If you have ever taken a prescription sleep aid, you are probably well aware of the lingering effects it can have on you. Namely, the drowsiness, distraction and listlessness than can last well into the morning after you take the pill. Often, this is the product of an incorrect dosage or the wrong medication altogether. But regardless of the reason, those lasting effects can have dangerous consequences, significantly raising the risk of car accidents and related harms.

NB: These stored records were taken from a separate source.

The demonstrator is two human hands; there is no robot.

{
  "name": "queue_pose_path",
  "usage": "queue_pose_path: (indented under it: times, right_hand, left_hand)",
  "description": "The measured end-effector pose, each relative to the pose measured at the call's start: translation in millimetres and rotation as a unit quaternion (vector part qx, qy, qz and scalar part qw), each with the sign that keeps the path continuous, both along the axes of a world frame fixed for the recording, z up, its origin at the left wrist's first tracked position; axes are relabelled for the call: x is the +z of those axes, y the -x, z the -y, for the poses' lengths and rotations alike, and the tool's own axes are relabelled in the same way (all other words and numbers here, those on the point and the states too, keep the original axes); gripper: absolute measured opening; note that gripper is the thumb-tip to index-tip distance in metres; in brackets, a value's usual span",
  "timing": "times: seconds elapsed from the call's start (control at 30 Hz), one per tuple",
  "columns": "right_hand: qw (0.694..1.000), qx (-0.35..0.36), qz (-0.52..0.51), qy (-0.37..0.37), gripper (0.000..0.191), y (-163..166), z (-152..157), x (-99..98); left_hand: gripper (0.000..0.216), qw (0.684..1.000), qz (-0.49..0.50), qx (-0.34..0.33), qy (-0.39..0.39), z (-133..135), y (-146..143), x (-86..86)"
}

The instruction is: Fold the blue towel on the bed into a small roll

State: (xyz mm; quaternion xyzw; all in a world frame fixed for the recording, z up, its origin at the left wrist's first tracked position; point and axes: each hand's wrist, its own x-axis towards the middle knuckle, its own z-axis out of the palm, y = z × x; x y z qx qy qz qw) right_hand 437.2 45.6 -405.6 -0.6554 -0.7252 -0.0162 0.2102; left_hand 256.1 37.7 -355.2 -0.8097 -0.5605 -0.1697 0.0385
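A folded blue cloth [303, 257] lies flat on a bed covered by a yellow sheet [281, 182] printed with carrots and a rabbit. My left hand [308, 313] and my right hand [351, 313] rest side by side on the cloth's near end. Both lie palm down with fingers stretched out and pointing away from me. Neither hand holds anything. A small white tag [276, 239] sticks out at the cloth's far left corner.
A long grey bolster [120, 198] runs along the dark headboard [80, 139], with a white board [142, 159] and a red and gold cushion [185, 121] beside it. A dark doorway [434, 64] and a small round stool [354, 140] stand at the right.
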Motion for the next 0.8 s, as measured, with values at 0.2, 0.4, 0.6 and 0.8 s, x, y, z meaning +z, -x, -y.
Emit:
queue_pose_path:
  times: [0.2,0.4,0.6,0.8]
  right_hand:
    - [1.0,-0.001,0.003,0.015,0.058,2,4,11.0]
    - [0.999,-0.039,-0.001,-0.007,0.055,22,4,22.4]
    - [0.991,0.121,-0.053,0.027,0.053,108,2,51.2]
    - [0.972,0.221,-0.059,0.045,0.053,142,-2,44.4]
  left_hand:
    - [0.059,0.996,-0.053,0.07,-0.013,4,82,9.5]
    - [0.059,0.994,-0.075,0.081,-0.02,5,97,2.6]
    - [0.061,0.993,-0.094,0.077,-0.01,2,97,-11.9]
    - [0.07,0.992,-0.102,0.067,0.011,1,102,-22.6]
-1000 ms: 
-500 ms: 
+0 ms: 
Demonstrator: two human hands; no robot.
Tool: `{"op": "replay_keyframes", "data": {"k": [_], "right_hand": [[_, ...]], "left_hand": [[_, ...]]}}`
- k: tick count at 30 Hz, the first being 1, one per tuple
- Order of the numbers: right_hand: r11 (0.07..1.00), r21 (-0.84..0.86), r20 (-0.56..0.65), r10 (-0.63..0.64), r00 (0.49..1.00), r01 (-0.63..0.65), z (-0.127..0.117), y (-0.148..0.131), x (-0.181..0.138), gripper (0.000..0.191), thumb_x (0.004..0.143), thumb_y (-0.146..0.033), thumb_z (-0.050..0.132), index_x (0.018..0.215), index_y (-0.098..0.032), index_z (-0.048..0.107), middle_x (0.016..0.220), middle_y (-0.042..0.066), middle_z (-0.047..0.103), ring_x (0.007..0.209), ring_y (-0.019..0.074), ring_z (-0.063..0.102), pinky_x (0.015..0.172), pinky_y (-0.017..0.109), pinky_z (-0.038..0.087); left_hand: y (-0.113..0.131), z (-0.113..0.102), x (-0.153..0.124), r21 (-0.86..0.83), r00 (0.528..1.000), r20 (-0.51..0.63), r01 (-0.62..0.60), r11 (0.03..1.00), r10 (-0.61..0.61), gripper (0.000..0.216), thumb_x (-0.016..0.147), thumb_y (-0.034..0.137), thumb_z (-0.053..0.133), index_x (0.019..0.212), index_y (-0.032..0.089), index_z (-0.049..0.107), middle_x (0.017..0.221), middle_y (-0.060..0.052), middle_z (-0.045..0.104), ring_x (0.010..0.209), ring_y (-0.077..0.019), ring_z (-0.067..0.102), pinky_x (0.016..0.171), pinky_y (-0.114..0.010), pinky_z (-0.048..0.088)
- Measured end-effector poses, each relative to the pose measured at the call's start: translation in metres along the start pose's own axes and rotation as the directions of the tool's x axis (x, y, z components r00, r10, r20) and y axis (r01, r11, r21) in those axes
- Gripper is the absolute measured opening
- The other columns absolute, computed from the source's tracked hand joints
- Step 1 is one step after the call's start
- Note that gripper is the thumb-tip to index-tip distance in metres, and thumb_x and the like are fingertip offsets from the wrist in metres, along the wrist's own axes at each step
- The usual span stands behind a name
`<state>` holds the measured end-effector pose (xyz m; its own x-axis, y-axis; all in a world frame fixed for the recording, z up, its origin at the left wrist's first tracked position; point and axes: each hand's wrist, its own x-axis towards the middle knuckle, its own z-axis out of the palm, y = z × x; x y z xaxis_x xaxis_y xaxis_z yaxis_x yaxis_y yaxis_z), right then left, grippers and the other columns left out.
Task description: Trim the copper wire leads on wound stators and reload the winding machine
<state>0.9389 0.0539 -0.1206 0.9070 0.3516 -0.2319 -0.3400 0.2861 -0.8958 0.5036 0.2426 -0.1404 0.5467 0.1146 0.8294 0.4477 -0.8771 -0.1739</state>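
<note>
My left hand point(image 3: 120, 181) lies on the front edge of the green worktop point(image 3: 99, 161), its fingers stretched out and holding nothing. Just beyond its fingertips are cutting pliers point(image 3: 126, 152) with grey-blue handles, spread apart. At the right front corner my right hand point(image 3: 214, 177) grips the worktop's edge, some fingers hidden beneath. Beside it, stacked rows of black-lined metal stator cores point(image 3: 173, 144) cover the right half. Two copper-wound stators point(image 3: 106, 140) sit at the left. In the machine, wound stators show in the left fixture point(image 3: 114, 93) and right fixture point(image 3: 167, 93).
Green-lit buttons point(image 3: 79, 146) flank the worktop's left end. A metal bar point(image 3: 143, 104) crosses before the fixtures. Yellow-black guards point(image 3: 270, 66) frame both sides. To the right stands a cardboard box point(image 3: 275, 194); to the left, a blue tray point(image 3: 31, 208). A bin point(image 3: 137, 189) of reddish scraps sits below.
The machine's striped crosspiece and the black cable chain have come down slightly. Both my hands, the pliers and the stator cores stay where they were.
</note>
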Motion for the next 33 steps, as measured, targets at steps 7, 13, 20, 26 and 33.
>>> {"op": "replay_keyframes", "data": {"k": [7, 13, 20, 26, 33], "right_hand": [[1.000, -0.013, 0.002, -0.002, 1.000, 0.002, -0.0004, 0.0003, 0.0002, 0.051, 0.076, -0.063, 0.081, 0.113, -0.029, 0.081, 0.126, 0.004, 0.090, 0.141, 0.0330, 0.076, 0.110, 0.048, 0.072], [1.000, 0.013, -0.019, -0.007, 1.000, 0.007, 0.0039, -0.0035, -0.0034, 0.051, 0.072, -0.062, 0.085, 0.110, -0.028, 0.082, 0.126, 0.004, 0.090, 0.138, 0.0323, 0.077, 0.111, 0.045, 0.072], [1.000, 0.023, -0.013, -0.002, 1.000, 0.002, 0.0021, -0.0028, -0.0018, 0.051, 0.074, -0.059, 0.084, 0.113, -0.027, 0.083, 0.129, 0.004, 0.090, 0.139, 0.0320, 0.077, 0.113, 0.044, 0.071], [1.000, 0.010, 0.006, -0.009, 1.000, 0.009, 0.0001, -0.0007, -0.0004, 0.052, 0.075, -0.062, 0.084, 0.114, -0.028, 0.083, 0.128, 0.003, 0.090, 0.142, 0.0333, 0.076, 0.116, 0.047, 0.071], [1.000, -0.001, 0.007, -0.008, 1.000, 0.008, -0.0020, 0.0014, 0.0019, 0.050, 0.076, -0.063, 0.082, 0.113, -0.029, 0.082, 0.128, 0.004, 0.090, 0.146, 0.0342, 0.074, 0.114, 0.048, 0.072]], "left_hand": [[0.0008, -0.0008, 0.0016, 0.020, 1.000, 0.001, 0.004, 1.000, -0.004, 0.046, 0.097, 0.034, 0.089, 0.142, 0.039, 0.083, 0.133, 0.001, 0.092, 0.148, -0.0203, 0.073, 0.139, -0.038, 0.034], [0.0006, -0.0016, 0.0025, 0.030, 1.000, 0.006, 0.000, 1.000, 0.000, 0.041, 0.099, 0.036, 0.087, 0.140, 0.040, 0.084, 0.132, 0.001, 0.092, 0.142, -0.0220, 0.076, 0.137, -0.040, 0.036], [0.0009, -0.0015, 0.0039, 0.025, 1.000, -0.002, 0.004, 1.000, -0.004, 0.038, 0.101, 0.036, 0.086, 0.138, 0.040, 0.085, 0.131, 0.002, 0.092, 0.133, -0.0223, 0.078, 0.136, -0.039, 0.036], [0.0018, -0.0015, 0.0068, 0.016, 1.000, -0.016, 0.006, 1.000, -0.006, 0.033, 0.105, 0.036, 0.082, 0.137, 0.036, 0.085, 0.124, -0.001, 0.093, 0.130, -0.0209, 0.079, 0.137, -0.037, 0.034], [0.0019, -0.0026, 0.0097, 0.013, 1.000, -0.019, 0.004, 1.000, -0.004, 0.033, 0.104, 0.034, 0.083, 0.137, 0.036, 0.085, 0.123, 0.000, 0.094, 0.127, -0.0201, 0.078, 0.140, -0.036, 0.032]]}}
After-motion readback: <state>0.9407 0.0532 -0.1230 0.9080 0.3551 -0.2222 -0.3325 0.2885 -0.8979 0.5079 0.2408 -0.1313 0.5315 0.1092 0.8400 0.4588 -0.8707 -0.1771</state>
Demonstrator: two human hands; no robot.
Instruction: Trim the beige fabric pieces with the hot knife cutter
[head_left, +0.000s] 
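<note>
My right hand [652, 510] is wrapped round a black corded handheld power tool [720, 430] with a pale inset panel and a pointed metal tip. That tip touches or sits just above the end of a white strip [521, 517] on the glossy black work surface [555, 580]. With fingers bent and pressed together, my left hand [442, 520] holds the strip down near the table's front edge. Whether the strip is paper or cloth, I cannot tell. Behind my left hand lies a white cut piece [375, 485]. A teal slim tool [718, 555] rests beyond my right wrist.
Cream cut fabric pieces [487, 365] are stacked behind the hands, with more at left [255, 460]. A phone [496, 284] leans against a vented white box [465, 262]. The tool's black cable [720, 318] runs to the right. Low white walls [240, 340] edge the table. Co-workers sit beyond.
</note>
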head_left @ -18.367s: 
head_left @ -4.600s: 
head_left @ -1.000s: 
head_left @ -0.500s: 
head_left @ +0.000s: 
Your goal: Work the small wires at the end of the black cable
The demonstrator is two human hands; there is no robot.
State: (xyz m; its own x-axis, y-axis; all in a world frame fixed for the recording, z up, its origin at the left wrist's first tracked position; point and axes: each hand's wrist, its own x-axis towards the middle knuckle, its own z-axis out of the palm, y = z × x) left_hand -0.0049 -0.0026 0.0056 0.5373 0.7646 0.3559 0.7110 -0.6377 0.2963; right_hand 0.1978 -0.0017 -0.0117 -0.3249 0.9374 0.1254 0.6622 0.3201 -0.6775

In an effort to reduce the risk of auto accidents and other negative effects, the U.S. Food and Drug Administration recently released a new requirement that essentially forces drug manufacturers to cut their maximum dosages of one of the most popular sleep aids in the country. However, the dosage reduction will only apply to women, after recent studies found that they metabolize the drug much more slowly than their male counterparts.

The drug in question is zolpiderm, which is found in popular sleep aids such as Ambien, Intermezzo, Zolpomist and Edluar, as well as generic forms of those medications. Currently, the maximum dosage for zolpiderm is 10 milligrams for women, or 12.5 milligrams for extended-release formulas. Under the new regulation, those amounts will be cut to 5 and 6.25 milligrams, respectively.

The regulation was spurred by a series of driving simulations which found that the levels of zolpiderm in the systems of study participants remained high enough to interfere with driving ability as many as eight hours after taking the drug. When the dosages were cut in half, the number of participants with significant amounts of the drug in their systems decreased significantly.

It is likely that much more research will be conducted on this topic in the coming months and years, especially since the FDA is also requiring drug manufacturers to conduct their own driving simulations in the future.